Em um cenário de incertezas econômicas e reformas legislativas, a dúvida do segurado reflete uma preocupação legítima: o período de vulnerabilidade biológica — quando o trabalhador é forçado a interromper suas atividades por questões de saúde — pode se transformar em um prejuízo no momento da inatividade definitiva?
Historicamente, o entendimento consolidado pelos tribunais superiores, especialmente o Supremo Tribunal Federal (STF), busca equilibrar a justiça social com o equilíbrio atuarial do sistema.
A legislação vigente estabelece que o período de percepção de benefício por incapacidade temporária deve, sim, ser computado como tempo de contribuição e carência, desde que respeitada a natureza contributiva do regime.
Para que o tempo de afastamento não seja descartado, o ordenamento jurídico exige que o segurado retorne ao sistema logo após a cessação do benefício, realizando novas contribuições. Sem esse elo, o período de auxílio corre o risco de se tornar um “vazio” previdenciário.

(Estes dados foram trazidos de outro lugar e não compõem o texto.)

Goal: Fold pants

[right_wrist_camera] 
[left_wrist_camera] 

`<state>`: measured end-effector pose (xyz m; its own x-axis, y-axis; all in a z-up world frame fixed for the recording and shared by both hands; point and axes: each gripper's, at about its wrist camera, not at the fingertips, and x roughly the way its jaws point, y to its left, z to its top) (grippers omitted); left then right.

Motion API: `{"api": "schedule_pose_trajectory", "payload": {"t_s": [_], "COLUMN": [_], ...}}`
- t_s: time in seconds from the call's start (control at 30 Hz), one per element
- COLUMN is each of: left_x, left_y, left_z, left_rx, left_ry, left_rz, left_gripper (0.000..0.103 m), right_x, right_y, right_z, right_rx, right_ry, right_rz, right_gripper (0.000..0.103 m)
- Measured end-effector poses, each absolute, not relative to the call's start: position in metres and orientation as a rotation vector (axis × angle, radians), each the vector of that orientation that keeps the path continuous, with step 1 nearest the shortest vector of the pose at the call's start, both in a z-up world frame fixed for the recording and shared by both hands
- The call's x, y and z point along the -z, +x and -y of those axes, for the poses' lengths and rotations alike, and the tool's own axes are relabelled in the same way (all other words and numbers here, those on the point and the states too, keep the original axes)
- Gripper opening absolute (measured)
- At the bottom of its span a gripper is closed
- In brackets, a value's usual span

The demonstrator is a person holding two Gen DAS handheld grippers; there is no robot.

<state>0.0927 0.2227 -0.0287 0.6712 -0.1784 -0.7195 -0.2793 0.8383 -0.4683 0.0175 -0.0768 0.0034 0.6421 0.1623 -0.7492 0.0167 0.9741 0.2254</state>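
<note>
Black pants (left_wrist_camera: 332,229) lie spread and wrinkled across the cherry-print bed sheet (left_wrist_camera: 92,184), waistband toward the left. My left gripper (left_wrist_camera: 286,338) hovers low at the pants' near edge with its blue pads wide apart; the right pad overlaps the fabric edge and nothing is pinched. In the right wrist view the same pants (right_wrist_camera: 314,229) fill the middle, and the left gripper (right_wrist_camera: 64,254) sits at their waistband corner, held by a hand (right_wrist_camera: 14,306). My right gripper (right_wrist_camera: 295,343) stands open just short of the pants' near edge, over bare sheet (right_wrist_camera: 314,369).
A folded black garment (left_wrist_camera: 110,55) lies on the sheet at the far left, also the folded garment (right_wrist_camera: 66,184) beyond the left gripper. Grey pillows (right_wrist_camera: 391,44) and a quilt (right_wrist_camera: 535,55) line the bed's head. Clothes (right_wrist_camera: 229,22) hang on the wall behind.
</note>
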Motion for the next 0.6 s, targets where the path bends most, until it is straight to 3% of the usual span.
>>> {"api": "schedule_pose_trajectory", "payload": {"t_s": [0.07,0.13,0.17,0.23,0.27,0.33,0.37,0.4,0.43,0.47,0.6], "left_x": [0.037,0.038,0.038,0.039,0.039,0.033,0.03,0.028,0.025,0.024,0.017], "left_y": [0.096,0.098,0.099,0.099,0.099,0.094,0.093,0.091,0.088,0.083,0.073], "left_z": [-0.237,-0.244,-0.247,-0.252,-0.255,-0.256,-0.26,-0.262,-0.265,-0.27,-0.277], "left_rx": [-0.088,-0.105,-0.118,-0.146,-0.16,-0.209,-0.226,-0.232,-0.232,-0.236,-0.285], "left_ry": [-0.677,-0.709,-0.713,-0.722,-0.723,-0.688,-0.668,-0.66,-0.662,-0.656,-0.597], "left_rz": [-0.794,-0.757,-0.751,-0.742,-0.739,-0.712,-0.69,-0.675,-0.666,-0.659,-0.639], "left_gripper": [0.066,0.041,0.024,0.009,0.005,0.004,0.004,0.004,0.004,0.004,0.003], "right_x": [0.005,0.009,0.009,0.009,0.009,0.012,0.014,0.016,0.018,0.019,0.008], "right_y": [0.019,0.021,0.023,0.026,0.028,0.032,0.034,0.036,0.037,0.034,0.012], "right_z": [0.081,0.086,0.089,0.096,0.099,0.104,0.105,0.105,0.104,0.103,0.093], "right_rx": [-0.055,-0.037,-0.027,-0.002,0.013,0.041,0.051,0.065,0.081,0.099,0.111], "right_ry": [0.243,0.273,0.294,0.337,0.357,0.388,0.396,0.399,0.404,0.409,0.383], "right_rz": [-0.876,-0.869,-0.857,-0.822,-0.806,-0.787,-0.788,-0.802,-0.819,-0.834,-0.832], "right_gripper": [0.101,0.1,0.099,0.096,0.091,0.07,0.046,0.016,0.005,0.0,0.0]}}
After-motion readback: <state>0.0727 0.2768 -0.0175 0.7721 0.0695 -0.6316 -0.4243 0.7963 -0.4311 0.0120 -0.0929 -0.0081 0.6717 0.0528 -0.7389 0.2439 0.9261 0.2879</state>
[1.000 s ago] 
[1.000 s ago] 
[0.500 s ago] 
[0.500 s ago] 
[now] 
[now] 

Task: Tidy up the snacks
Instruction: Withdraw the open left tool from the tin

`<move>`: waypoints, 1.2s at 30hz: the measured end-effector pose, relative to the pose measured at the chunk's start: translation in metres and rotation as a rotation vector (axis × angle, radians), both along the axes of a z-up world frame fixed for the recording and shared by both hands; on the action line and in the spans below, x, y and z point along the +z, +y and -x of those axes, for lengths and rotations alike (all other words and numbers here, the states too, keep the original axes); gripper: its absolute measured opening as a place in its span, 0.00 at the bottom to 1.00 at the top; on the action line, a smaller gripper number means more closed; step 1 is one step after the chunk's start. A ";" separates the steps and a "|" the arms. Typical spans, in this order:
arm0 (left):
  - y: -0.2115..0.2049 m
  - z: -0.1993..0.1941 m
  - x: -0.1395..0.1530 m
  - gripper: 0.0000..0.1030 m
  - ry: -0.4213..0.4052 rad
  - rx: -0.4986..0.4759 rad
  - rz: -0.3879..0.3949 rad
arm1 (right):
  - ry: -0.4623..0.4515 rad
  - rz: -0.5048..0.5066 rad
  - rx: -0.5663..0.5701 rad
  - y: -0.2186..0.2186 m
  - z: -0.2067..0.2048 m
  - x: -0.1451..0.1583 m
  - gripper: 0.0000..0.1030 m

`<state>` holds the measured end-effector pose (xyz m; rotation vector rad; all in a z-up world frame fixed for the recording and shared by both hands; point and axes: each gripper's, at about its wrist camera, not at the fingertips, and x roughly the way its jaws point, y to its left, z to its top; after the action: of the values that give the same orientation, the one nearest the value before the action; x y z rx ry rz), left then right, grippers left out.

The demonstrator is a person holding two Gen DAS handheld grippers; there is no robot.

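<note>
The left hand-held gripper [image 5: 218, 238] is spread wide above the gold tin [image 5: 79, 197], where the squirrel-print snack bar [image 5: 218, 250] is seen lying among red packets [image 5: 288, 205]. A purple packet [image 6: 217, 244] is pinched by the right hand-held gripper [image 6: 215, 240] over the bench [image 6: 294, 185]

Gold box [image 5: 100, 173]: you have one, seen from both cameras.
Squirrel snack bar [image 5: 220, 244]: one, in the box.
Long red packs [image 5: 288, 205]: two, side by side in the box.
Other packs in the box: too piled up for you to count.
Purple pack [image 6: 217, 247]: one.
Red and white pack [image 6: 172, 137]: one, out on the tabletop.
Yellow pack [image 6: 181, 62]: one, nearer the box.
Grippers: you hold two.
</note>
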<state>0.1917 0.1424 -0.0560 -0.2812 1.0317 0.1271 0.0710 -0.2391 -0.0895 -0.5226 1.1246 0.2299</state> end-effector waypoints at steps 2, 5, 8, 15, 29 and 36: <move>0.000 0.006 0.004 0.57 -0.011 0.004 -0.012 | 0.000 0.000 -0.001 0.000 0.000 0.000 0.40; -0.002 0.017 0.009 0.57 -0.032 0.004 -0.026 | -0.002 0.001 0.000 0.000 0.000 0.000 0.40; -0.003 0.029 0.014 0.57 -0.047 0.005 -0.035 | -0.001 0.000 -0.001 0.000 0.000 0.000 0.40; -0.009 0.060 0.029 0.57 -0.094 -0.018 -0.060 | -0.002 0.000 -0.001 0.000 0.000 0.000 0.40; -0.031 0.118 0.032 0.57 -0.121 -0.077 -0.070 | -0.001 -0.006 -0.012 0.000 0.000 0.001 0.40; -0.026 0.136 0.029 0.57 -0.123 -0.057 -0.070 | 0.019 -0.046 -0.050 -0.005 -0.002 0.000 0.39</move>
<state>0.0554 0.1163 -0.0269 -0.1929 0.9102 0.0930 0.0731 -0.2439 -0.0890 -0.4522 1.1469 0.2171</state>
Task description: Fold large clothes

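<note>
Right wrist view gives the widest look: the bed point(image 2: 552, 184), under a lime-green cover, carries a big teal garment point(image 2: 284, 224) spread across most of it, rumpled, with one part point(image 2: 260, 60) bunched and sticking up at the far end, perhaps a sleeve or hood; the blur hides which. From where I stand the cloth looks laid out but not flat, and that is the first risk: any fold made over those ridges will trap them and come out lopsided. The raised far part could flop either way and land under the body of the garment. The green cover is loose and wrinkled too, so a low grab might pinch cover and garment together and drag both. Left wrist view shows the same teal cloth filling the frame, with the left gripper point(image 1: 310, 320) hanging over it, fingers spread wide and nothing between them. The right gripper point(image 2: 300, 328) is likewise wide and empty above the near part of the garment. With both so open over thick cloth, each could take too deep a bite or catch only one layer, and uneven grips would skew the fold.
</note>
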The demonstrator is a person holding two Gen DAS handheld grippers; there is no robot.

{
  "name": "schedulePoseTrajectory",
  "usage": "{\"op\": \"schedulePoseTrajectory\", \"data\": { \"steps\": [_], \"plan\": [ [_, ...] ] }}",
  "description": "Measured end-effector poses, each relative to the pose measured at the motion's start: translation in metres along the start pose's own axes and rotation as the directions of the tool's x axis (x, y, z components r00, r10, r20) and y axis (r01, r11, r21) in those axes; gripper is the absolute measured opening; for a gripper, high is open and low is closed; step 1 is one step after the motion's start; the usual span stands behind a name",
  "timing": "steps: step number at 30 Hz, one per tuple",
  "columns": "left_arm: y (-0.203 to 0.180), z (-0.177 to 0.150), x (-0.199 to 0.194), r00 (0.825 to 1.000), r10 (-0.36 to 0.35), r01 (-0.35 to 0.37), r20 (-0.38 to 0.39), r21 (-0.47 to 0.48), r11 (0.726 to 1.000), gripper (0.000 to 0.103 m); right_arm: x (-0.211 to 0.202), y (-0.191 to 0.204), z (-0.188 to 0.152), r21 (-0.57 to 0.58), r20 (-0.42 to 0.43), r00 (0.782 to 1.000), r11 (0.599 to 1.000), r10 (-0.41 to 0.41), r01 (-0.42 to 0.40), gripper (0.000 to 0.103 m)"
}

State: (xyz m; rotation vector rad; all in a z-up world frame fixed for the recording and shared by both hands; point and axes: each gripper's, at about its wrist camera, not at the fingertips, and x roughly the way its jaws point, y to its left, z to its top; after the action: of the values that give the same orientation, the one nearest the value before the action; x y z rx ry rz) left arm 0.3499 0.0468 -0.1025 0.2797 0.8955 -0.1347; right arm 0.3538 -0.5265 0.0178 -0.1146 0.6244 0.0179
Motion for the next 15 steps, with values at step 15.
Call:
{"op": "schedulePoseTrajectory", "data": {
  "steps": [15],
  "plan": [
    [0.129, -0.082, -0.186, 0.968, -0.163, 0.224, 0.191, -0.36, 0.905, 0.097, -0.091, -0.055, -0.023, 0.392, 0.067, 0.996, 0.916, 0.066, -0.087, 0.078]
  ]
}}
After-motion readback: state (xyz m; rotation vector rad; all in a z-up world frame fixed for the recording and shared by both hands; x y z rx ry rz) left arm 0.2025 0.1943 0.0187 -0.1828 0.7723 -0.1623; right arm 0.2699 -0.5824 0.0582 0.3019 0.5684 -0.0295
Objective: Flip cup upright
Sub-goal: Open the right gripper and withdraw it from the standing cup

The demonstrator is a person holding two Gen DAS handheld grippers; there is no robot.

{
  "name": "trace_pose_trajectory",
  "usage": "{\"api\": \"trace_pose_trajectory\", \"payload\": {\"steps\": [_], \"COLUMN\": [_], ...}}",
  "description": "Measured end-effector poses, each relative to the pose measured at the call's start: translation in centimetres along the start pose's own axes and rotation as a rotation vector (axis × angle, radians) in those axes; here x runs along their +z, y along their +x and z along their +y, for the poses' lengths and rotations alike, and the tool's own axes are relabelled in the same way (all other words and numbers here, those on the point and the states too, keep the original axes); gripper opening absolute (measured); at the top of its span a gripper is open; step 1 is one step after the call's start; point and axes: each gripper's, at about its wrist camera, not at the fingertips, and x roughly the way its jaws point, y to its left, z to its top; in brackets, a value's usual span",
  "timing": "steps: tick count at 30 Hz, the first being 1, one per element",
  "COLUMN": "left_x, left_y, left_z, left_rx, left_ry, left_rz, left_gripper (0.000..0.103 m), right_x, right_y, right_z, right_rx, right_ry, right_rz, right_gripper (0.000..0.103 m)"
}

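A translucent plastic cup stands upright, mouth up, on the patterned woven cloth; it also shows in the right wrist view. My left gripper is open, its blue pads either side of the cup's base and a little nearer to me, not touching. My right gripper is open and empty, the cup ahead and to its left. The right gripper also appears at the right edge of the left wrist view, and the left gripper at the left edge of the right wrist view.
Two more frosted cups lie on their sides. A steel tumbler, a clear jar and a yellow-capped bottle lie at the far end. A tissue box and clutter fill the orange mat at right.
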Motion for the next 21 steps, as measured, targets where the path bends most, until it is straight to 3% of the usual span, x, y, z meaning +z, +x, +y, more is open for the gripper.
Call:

Acompanhe essa leitura e sane a sua dúvida.
O que é o auxílio-doença?
O auxílio-doença é um benefício por incapacidade devido ao segurado da Previdência Social (INSS) ser acometido por uma doença ou acidente que o torne temporariamente incapaz para o trabalho. Para substituir o salário que receberia no final do mês, este pode solicitar ao INSS o auxílio-doença.
Tempo do auxilio conta para a aposentadoria?
Chegamos ao centro da questão que é o objetivo deste texto. A resposta para tal dúvida é sim, ou seja, esse período de afastamento por auxílio-doença pode sim ser computado para calcular o tempo de contribuição na hora que for se aposentar.
Atualmente, está mais claro que o período em que o trabalhador esteve afastado de suas atividades por motivo de saúde pode ser considerado como tempo de contribuição, desde que estejam intercalados por períodos de trabalho e contribuição.
Para que o período de afastamento por doença seja considerado como tempo de contribuição, é necessário que o trabalhador comprove que contribuiu para a Previdência Social antes e depois do afastamento.
Essa comprovação pode ser feita através da apresentação de documentos como carteira de trabalho, holerites e carnês de pagamento.
Decisão do STF (Tema 1125)
Recentemente, o Supremo Tribunal Federal consolidou o entendimento de que esse tempo conta inclusive para a carência (o número mínimo de meses pagos exigidos para o benefício).
Essa foi uma vitória importante, pois antes o INSS aceitava o período como “tempo de contribuição”, mas era rigoroso ao não aceitá-lo como “carência”, dificultando o acesso à aposentadoria por idade.
Como funciona a aplicação retroativa da regra?
Pela nova regra a sua aplicação retroativa. Desde 2009, segurados que tiveram pedidos de aposentadoria negados podem recorrer e solicitar a inclusão do período de auxílio-doença como contribuição.
Isso significa que é possível ajustar situações passadas e, em alguns casos, antecipar a aposentadoria de pessoas que estavam sem perspectivas de alcançar o tempo necessário.
Com a redução de processos judiciais, a nova regra promete tornar os julgamentos mais ágeis e econômicos. Em vez de recorrer ao Judiciário, os segurados podem resolver suas questões diretamente com o Conselho de Recursos da Previdência Social (CRPS), o que reduz custos e tempo de espera.